The protection measures aim to prevent AOL members from falling for phishing scams by blocking access. AOL and its partners will scan the Web for fraudulent sites, analyze suspicious URLs, check new domain registrations and attempt to remove phishing sites from the Web, the company said.

The new News.com
After two weeks of beta testing, CNET News.com launched a site redesign this week. In addition to a new look, the site is moving from "Tech News First" to "News of Change." This reflects the evolution of the news we report: Rather than cover technology simply as computing, for example, we now delve into the myriad changes that it has affected in business, law, politics and culture.
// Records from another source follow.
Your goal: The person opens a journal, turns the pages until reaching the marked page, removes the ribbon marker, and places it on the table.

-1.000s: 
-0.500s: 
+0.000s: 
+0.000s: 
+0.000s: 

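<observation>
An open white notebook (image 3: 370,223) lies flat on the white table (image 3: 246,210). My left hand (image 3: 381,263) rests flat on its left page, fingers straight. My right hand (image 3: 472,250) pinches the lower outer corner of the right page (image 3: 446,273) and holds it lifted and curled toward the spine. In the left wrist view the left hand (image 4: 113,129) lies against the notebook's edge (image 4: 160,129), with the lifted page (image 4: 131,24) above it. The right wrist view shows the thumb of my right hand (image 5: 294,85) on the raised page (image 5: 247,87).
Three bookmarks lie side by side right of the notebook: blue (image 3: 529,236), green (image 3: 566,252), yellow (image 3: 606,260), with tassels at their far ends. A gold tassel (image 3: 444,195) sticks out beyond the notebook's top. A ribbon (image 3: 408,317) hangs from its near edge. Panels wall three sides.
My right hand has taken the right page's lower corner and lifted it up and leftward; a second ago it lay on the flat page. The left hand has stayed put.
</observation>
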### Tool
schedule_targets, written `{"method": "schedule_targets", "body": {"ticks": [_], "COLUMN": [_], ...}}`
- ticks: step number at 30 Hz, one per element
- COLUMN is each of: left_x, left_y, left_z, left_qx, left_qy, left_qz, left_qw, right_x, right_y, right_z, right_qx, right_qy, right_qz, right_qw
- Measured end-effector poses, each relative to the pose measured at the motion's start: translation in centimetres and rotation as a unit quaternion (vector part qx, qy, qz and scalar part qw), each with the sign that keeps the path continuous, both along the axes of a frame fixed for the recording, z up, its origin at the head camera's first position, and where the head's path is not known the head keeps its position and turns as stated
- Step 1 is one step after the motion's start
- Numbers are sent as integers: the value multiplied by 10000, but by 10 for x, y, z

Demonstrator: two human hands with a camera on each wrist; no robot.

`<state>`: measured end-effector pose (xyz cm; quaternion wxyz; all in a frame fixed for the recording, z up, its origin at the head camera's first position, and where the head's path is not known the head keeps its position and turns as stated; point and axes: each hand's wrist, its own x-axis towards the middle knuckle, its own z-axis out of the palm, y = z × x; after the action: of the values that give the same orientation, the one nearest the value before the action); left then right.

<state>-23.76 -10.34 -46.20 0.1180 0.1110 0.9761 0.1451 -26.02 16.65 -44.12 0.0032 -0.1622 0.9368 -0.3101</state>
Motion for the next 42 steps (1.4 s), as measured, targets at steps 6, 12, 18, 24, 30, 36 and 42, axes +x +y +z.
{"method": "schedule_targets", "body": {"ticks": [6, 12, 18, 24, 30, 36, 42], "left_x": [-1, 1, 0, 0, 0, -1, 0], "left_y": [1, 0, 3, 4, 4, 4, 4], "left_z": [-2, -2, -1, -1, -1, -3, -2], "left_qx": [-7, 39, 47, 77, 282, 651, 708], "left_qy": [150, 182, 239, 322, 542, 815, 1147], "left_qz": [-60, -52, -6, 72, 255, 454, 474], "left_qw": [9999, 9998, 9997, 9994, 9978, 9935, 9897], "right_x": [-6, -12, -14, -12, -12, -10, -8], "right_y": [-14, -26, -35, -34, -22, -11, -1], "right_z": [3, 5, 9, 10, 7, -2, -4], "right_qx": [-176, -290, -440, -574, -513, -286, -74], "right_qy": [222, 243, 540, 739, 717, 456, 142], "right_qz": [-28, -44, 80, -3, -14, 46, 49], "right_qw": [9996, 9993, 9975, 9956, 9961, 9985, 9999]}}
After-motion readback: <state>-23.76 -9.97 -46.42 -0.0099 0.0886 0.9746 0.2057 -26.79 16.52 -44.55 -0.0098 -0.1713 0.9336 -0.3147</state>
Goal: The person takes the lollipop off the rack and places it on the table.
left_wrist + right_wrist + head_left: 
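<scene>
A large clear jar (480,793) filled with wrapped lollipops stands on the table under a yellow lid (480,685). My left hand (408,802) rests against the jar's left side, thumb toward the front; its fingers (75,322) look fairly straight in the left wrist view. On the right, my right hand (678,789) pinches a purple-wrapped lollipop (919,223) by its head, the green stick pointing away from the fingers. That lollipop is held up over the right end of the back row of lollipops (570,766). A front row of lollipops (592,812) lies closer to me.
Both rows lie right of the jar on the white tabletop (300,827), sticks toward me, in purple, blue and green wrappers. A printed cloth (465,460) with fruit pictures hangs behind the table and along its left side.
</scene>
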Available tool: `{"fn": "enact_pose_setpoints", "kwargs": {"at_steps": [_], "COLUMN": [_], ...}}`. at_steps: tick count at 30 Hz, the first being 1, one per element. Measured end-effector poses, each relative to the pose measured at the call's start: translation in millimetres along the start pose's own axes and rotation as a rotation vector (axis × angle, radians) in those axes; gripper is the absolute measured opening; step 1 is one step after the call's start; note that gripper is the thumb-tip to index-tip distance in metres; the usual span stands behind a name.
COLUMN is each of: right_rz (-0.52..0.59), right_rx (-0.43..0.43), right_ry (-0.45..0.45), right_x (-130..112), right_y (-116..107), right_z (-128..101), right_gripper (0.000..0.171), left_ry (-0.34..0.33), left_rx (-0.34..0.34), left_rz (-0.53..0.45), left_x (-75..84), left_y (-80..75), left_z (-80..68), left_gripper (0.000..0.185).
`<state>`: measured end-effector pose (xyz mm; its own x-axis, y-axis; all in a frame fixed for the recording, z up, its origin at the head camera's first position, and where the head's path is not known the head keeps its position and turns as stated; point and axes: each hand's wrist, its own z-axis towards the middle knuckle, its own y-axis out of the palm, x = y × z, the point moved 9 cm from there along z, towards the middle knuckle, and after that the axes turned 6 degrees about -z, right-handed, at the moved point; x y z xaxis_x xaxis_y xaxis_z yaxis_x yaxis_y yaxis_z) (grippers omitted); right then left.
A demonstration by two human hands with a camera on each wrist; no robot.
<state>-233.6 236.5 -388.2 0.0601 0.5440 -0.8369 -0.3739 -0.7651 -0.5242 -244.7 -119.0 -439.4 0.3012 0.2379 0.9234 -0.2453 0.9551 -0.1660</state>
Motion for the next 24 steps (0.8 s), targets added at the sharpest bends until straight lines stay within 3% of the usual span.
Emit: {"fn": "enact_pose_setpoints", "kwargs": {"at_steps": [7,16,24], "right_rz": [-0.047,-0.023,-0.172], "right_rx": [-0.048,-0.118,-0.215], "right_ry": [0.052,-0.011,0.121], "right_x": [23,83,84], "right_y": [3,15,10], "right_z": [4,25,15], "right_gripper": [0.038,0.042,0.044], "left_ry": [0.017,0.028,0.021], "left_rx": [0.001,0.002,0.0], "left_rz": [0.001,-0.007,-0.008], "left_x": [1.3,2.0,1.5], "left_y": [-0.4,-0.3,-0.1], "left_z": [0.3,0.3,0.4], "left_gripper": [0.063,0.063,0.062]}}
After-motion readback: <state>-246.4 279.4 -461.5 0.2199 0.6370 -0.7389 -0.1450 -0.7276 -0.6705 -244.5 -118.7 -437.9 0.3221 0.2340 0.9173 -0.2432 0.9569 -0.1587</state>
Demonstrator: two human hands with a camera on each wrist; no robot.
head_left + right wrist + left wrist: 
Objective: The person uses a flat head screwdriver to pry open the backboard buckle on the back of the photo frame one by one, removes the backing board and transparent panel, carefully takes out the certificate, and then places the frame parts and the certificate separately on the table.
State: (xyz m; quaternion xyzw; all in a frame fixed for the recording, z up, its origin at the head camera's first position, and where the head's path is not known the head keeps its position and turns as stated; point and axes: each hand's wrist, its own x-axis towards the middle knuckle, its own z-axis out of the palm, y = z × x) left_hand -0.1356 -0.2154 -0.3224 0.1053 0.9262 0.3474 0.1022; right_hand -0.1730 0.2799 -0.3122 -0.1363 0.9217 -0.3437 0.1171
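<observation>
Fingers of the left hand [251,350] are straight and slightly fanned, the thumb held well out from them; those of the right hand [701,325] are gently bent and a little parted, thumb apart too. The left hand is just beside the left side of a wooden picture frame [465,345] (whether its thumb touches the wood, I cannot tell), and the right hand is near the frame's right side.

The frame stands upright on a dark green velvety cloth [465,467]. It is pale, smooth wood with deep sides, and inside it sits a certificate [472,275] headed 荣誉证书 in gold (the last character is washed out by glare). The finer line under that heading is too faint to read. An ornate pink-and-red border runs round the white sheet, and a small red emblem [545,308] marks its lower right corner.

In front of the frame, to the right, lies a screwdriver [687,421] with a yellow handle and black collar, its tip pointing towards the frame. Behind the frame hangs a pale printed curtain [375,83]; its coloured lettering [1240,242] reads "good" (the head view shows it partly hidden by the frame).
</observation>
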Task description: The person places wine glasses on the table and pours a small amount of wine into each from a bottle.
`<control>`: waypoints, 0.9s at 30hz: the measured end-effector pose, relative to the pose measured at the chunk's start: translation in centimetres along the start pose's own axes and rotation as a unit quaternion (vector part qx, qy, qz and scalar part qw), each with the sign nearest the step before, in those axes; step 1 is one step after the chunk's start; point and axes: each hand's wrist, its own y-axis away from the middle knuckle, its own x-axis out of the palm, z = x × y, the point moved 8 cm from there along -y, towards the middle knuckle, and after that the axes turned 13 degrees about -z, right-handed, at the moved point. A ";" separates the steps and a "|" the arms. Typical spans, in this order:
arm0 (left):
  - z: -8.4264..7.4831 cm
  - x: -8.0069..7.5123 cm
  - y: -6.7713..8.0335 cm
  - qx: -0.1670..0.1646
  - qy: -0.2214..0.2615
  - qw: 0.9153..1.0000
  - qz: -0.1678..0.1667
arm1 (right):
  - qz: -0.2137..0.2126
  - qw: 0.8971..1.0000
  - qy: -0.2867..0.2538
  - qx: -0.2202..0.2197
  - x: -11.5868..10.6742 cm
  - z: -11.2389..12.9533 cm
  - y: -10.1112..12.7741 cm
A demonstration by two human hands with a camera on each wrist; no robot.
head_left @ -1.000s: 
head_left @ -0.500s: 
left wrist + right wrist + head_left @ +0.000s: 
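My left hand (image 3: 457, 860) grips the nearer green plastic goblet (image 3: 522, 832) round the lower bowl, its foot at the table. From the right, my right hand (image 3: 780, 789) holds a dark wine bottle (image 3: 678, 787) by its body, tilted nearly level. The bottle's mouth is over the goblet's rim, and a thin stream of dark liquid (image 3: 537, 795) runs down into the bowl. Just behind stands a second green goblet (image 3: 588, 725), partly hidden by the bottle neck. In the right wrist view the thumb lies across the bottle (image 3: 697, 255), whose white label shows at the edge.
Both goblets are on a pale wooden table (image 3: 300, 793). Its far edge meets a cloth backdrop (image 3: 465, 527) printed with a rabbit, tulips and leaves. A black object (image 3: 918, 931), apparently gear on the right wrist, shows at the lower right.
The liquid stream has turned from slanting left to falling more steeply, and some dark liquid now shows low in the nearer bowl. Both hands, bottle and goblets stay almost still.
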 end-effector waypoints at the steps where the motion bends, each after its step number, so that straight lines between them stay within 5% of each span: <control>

The primary theme behind News.com's redesign is making it about "editors, readers and me." Under the umbrella of "Top Headlines," "Readers' Choice" and "My News," readers will continue to find award-winning editorial content; what others read and discuss; and the news that each reader chooses, from us and elsewhere on the Web.

There's more of course, so stay tuned.

Also of note
Many customers of two major Internet companies recently lost access to parts of the Net when the companies began feuding and cut off communications with each other...Advanced Micro Devices said it has served more than 15 companies with subpoenas this week as of part of its antitrust lawsuit against rival Intel...Spread Firefox, the marketing Web site for the open-source Firefox Web browser, has been hacked again and is expected to be offline until later this month...A Florida man who collected nearly $40,000 over the Web for Hurricane Katrina relief was indicted on fraud charges.